Paulo Serra

Zangam-se as verdades


De acordo com o Notícias da Covilhã de 22 de Junho de 2001, o deputado e candidato a Presidente da Câmara da Covilhã José Carlos Lavrador (PS) terá afirmado (e cito o jornal) existirem "interesses obscuros" no processo de urbanização da cidade, dando como exemplos a "construção caótica" na zona baixa da cidade, a não demolição da torre de Santo António e o modelo "aberrante" de habitação social implementado no Teixoso. Ao que, e de acordo com o número de 29 de junho de 2001 do mesmo jornal, o actual presidente da Câmara Carlos Pinto (PSD) terá contraposto que (e cito também o jornal) "Eu também suspeito de muita coisa enquanto o PS cá esteve [na Câmara]", aconselhando Lavrador a que "se tem algo a dizer que o diga frontalmente" e ainda a que "olhe à sua volta e veja quem é que saiu de cá para arranjar tachos com base em negociações feitas aqui. É melhor estar calado e que não me faça abrir o saco".
Desta troca de acusações conclui a CDU, numa sua nota à comunicação social também veiculada pelo último número do Notícias da Covilhã, que "a reacção de ambos os candidatos constitui o melhor sinal de que, pelos vistos, algo andou e anda mal na nossa cidade", incitando ainda o PS e o PSD a denunciarem e a esclarecerem, "quer às entidades e órgão sociais competentes, quer a todos os cidadãos", o que "conhecem de potenciais ilícitos no domínio do urbanismo".
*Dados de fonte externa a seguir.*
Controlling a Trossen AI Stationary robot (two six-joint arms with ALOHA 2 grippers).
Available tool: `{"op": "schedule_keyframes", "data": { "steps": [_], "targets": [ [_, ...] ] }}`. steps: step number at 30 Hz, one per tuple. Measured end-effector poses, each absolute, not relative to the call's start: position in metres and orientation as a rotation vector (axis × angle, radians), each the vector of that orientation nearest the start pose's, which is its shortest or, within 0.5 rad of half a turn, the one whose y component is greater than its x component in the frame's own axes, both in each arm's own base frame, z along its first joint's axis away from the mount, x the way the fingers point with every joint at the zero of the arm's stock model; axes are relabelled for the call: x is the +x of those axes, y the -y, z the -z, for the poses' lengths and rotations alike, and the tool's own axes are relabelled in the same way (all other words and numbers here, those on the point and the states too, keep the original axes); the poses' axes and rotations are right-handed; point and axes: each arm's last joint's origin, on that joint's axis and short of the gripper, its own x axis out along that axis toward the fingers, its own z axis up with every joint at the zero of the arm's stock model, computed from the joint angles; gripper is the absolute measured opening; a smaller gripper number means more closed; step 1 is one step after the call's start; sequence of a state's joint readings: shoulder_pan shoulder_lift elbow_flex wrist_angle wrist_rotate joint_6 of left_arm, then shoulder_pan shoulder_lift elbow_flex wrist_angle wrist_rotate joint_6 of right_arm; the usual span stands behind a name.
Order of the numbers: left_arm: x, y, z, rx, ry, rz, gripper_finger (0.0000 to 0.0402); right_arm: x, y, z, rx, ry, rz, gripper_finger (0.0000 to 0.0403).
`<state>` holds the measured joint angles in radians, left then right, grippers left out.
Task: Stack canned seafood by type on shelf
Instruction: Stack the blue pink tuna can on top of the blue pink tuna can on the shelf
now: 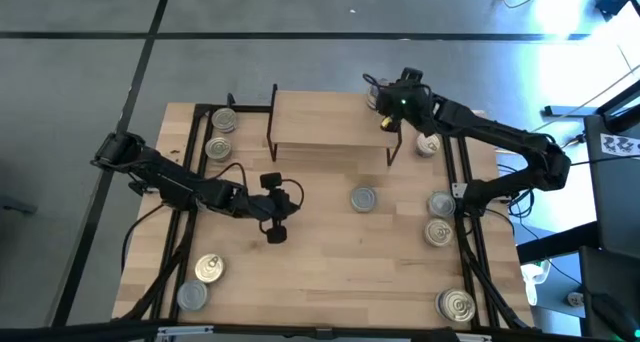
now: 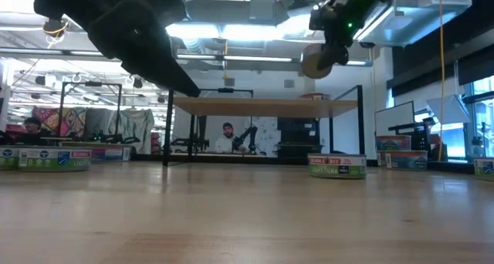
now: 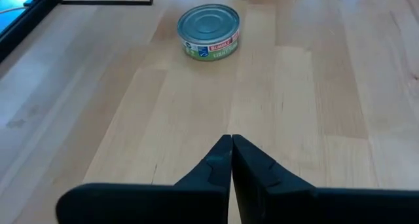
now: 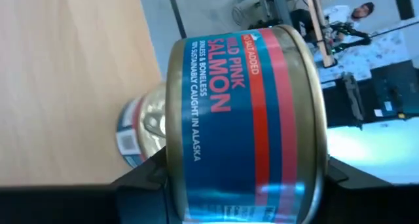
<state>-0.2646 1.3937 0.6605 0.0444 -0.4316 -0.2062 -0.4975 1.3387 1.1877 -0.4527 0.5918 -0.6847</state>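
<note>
The left gripper [image 3: 231,140] hangs low over mid-table, fingers pressed together. The right gripper [image 1: 385,120] is raised at the far side, fingers clamped on a can [image 4: 245,119].

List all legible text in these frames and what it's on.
"WILD PINK SALMON", "NO SALT ADDED", "SKINLESS & BONELESS", "SUSTAINABLY CAUGHT IN ALASKA": salmon can held in the right gripper, above the shelf.
"BUMBLE BEE": silver-lid can ahead of the shut left gripper; smaller print unreadable.
"TUNA": centre can; rest blurred.
Other cans' labels: too small.
</note>
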Motion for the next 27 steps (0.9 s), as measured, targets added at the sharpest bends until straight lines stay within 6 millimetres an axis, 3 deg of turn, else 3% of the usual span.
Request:
{"op": "schedule_keyframes", "data": {
  "steps": [12, 21, 27],
  "targets": [
    [0.262, 0.058, -0.184, 0.035, -0.624, -0.231, 0.0007, 0.26, 0.179, -0.298, -0.642, -1.114, 0.831, 0.0189],
    [0.262, 0.058, -0.184, 0.033, -0.623, -0.231, 0.0007, 0.265, 0.183, -0.29, -0.696, -1.186, 0.881, 0.019],
    [0.262, 0.058, -0.185, 0.036, -0.623, -0.23, 0.0008, 0.264, 0.183, -0.288, -0.698, -1.201, 0.858, 0.0242]
  ]
}}
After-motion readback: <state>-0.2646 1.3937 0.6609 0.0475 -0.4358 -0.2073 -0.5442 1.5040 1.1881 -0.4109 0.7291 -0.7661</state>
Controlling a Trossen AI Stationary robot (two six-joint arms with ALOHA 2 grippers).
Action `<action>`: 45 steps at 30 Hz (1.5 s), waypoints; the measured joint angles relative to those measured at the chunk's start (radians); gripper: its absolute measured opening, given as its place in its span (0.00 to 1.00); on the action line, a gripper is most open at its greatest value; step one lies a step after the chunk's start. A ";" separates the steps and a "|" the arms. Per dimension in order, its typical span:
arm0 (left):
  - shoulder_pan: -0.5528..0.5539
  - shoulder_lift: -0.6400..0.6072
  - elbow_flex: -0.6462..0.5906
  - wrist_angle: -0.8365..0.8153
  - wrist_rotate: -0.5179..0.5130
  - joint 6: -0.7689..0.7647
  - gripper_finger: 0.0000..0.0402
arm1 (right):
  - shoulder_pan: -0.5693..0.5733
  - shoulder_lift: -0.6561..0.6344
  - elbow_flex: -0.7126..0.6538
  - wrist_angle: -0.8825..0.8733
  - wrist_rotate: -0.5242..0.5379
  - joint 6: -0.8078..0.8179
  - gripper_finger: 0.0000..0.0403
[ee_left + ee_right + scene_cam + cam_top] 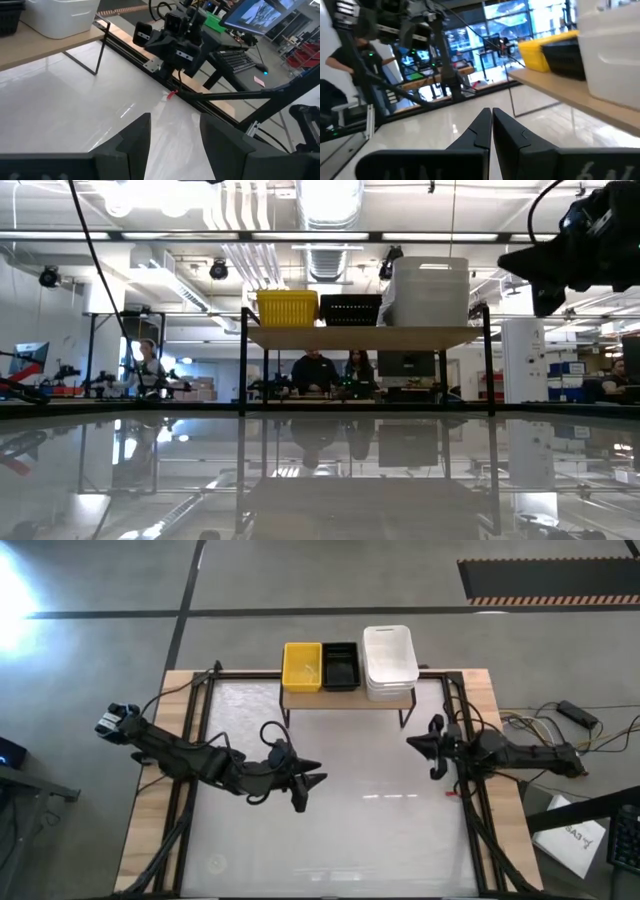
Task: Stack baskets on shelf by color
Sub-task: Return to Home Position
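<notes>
On the shelf at the table's far side, a yellow basket, a black slotted basket and a stack of white baskets stand side by side on their bases. The low view shows the same row: yellow basket, black basket, white stack. My left gripper hovers open over the table's middle, in front of the shelf, fingers apart. My right gripper is shut, low near the shelf's right leg, holding nothing.
Black rails and cables run along the table's left and right wooden edges. A small red mark lies by the right rail. The white table surface spreads in front of the shelf. People sit at desks in the room beyond.
</notes>
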 joint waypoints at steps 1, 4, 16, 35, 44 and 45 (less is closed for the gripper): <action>0.000 0.000 -0.001 0.000 0.000 0.002 0.38 | -0.019 0.000 0.000 -0.010 -0.011 0.013 0.02; 0.000 0.000 -0.003 -0.002 0.000 0.024 0.38 | -0.060 0.001 0.000 -0.025 -0.068 0.037 0.02; 0.002 0.000 -0.005 0.141 -0.029 0.295 0.38 | -0.067 0.001 -0.001 -0.043 -0.078 0.069 0.02; 0.018 -0.026 -0.005 0.220 -0.020 0.634 0.38 | -0.066 0.001 -0.001 -0.043 -0.077 0.068 0.02; 0.044 -0.385 -0.419 0.381 -0.076 0.598 0.38 | -0.066 0.014 -0.001 -0.043 -0.076 0.068 0.02; 0.045 -0.439 -0.501 0.486 -0.068 0.636 0.38 | -0.066 0.014 -0.001 -0.043 -0.076 0.068 0.02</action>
Este episódio - chamemo-lhe assim - não pode deixar de suscitar, ao cidadão comum, pelo menos duas reflexões.
A primeira é a de que, e como o próprio Carlos Pinto diz, José Carlos Lavrador deve dizer frontalmente quais são os "interesses obscuros" a que alude, a quem interessam eles e como. No entanto, Carlos Pinto deve exigir a si próprio a mesma frontalidade que exige a Lavrador, não se limitando a afirmar ter "suspeitas" em relação ao anterior mandato do PS (Suspeitas de quê? Em relação a quem?) e a referir que alguém (Quem?) terá arranjado "tachos com base em negociações" feitas na Câmara (Que tachos? Mediante que negociações?) A vida política e a vida em geral ganhariam, certamente, se quem toma a palavra o fizesse sempre de forma clara, frontal, transparente e sem se refugiar em meras alusões, insinuações e subentendidos (ou então, como o diz Wittgenstein noutro contexto, deveria calar-se).
Até porque - e é esta a segunda reflexão - quem se refugia em meras alusões, insinuações e subentendidos corre sempre o risco de levar o cidadão comum a pensar (provavelmente sem razões para isso) que "não há fumo sem fogo"; um pensamento que está na base, precisamente, da nota da CDU - que se limita, nesse aspecto, a concluir de forma irrepreensivelmente lógica o que não pode deixar de ser concluído. Dito por outras palavras: a impressão nítida com que o cidadão comum fica das declarações de ambos os candidatos é a de que quer um quer outro sabem "coisas" - que, eventualmente, outras pessoas na Covilhã também saberão - que, no entanto, não podem (ou não querem) dizer; ou que só podem dizer não as dizendo, dizendo-as sob a forma da alusão, da insinuação, do subentendido. E que esse dizer não dizendo visa, no fundo, a dissuasão mútua, numa espécie de "guerra fria" dos pequeninos - "Não me obrigues a dizer a verdade, senão..." -, de utilização da verdade como simples arma de arremesso. O que, para quem pretenda continuar a defender que há uma dimensão ética da política, que a política (também) é uma forma de ética - uma "ética republicana" ou "cívica" - não deixa de ser absolutamente deprimente.
Impõe-se, assim, que ambos os candidatos - e os outros que vierem a haver - não percam de vista que suspeitar não é provar, que insinuar não é dizer a verdade. Dos políticos em geral insinua-se, como se sabe, tudo e mais alguma coisa - que são corruptos e desonestos, que favorecem os amigos e correligionários, etc. -, sem que tenhamos de concluir que tais insinuações correspondem minimamente à verdade (ou que correspondem em todos ou mesmo na maior parte dos casos). Ora, quando são os próprios políticos a enveredar por tal caminho, que credibilidade pode ter ainda a Política?